Gosford Park

‘He is not a servant, worse, he is an actor’ says a man’s man in the underground of the sprawling country mansion Gosford Park when he finds out that a servant amongst them is not. This pretty much sums up Robert Altman’s brilliantly directed multi-plotted reliable and predictable English tale. Gosford Park’s grandeur is matched in scale only by the moral corruption of its occupants. A house so clearly divided by social classes it feels like two separate worlds that interact only professionally and carnally. The later almost taking the prominent moral theme of the picture.

‘Gosford Park’ will go down in the history of movie making as an achievement for several reasons. It is an ensemble cast of British stage and film actors rarely ever seen in one act. It is funny, poignant, witty and alas predictable. Everyone has something to hide and they are often not doing such a good job at it. Murder is in the offing. It may be that Mr. Altman ( Written by Julian Fellows based on an idea by Mr. Altman and American actor Bob Balaban) has put so much that is British in this movie that we are more of less certain of what all is going to happen. None the less, the conclusion is crafty and not entirely lacking in shock value even though it is not a surprise.

Maggie Smith ( Prof. McGonnagall from Harry Potter) plays the best role of her life. Her acting is almost beyond brilliant. She plays a typically narrow minded British upper class women who frown at the word ‘OK’ and can’t seem to understand why anybody would want to be in the lowly profession of movie making. Kelly McDonald as her Scottish secretary is good too. She is curious yet cautious and probably the only character in the movie devoid of sin.

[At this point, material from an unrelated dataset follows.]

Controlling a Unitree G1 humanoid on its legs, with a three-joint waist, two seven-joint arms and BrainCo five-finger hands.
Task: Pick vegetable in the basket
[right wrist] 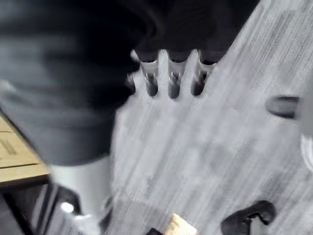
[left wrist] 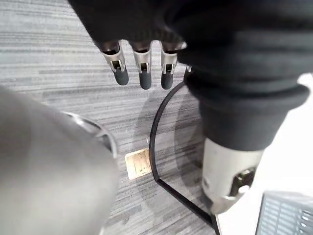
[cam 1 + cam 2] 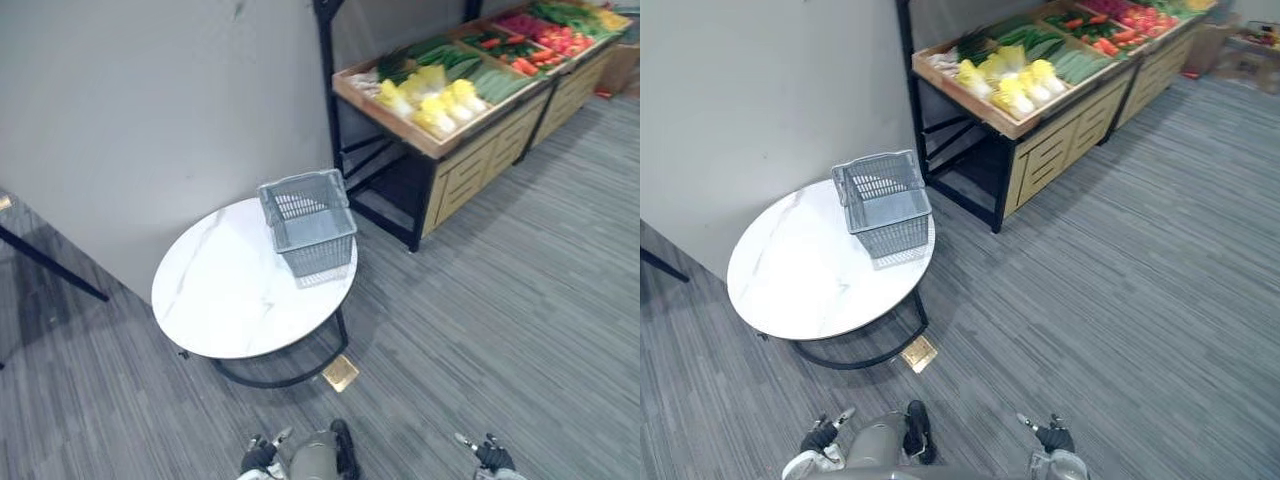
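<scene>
Vegetables (image 3: 440, 100) lay on the stand (image 3: 470, 170) at upper right, basket (image 3: 315, 235) empty mid-frame on the table (image 3: 230, 290); left hand (image 3: 260, 458) and right hand (image 3: 492, 457) hung open, empty, so reaching the stand seemingly came first.

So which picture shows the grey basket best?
The left eye view: the whole basket stands on the white table, mid-picture. The right eye view shows it off-centre; the left wrist view, just a corner.

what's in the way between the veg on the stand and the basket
Nothing visible. The grey basket sits on the round table at its edge nearest the vegetable stand, with bare carpet between them.
</scene>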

Of the ensemble cast, the American Ryan Philleppe’s Henry is a careless lothario spreading himself around purely for pleasure. He stands out for being ridiculous in more ways than one. He is one of the most overrated actors around. Stephen Fry is totally wasted as a bumbling detective who’s every move, or the lack of it, could be told before it unfolds. Emily Watson as the high headed Elsie, head housemaid, plays a rather strong character. She is ready for fun and is smart and yet that leads her to her own undoing.

Gosford Park wins where you would expect it to win – sharp dialogue and well built characters. It fails where you would expect it to fail – overly confusing subplots and lose storyline.